- Developer: Tequila Works
- Publisher: Tequila Works
- Director: David Canela
- Writer: Kevin Sardà
- Composer: Cris Velasco
- Platforms: Stadia; PlayStation 4; PlayStation 5; Windows; Xbox One; Xbox Series X/S; Nintendo Switch;
- Release: Stadia; November 19, 2019; PlayStation 4, PlayStation 5, Xbox One, Xbox Series X/S, Windows; July 6, 2023; Nintendo Switch; March 14, 2024;
- Genre: Survival horror
- Mode: Single-player

= Gylt =

Gylt is a survival horror video game developed and published by Tequila Works. It was released on November 19, 2019 for Google Stadia.

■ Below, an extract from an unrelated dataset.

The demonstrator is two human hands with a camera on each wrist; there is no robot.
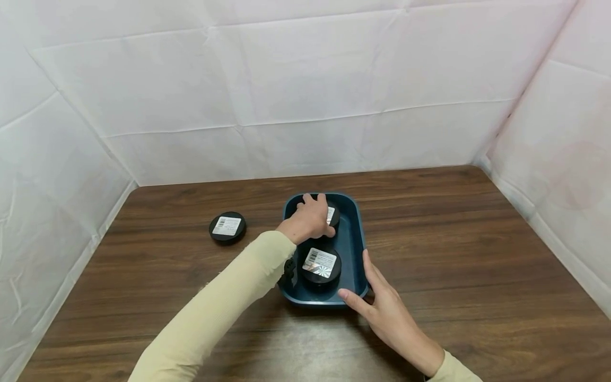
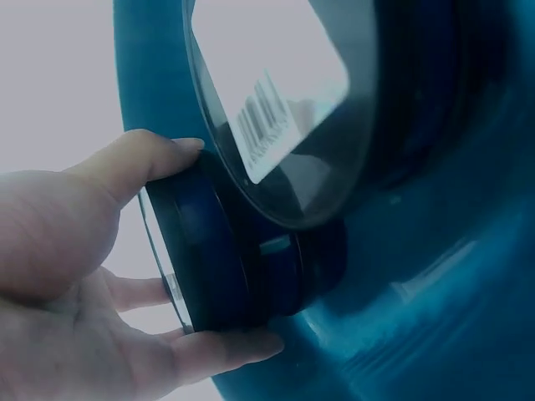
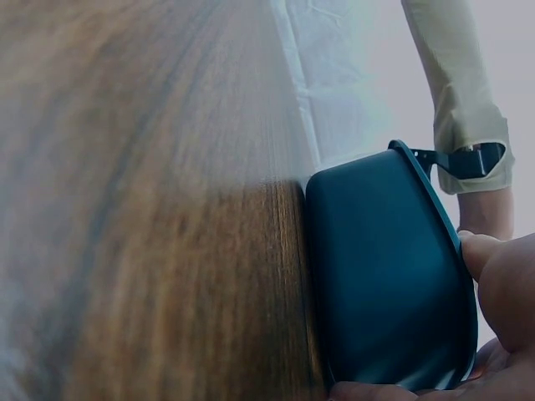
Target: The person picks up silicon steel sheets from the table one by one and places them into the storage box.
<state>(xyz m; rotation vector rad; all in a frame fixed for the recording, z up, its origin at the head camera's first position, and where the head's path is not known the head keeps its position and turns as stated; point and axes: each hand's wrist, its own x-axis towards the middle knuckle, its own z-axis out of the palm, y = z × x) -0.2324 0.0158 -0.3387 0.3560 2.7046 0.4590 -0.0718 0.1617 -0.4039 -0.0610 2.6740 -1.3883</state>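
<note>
My left hand [image 1: 310, 218] reaches into the far end of a blue tray [image 1: 354, 228]. In the left wrist view, its thumb and fingers grip the sides of a round black container [image 2: 196, 242]. A white label shows on that container's top. Closer to me in the tray sits another round black container [image 1: 321, 266] with a white barcode label. My right hand [image 1: 393, 318] holds the tray's near right corner, thumb at the rim and fingers along the outer side wall, as the right wrist view shows.
A third round black container [image 1: 227, 227], also labelled, lies on the brown wooden table [image 1: 157, 276] left of the tray. White sheeting [image 1: 305, 95] stands behind the table and at both sides. A black watch [image 3: 476, 160] is worn over the left sleeve cuff, near the tray's rim.
</note>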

It was notable for being one of the few Stadia-exclusive titles, causing it to be temporarily unavailable for sale upon that platform's shutdown in 2023. It was released for PlayStation 4, PlayStation 5, Windows, Xbox One, and Xbox Series X/S on July 6, 2023. A port for Nintendo Switch was released on March 14, 2024. Gylt received mixed reviews from critics, who called it enjoyable and praised the graphics, but said that it lacked excitement.

== Gameplay ==
The gameplay revolves around sneaking past enemies while trying to escape the nightmare. Sally uses a flashlight as a weapon, although she later acquires a fire extinguisher as well. The game includes light elements of puzzles and combat.

==Plot==
The game's main character is Sally Kauffman, a young girl who is trying to find her missing cousin, Emily, within the fictional mining town Bethelwood in the middle of Maine. She has been hanging posters of Emily around town. After school bullies cause her to crash her bike, she boards a cable car and enters a nightmare world full of monsters with dark parallels to her bullying. She finds Emily inside of their school Bachman, along with a mysterious old man named Charon who urges her to help Emily. Once Sally finds Emily, she expresses hatred towards Sally for not helping her in the past when she was bullied before being captured by a giant monster and taken to the mine. With Charon's help, Sally rescues Emily, who reconciles with her. As they return to the cable car station, pursued by a horde of monsters, Charon reveals that they each need a ticket in order to leave the nightmare world and they only have one, with not much time before the nightmare world apparently collapses and disappears.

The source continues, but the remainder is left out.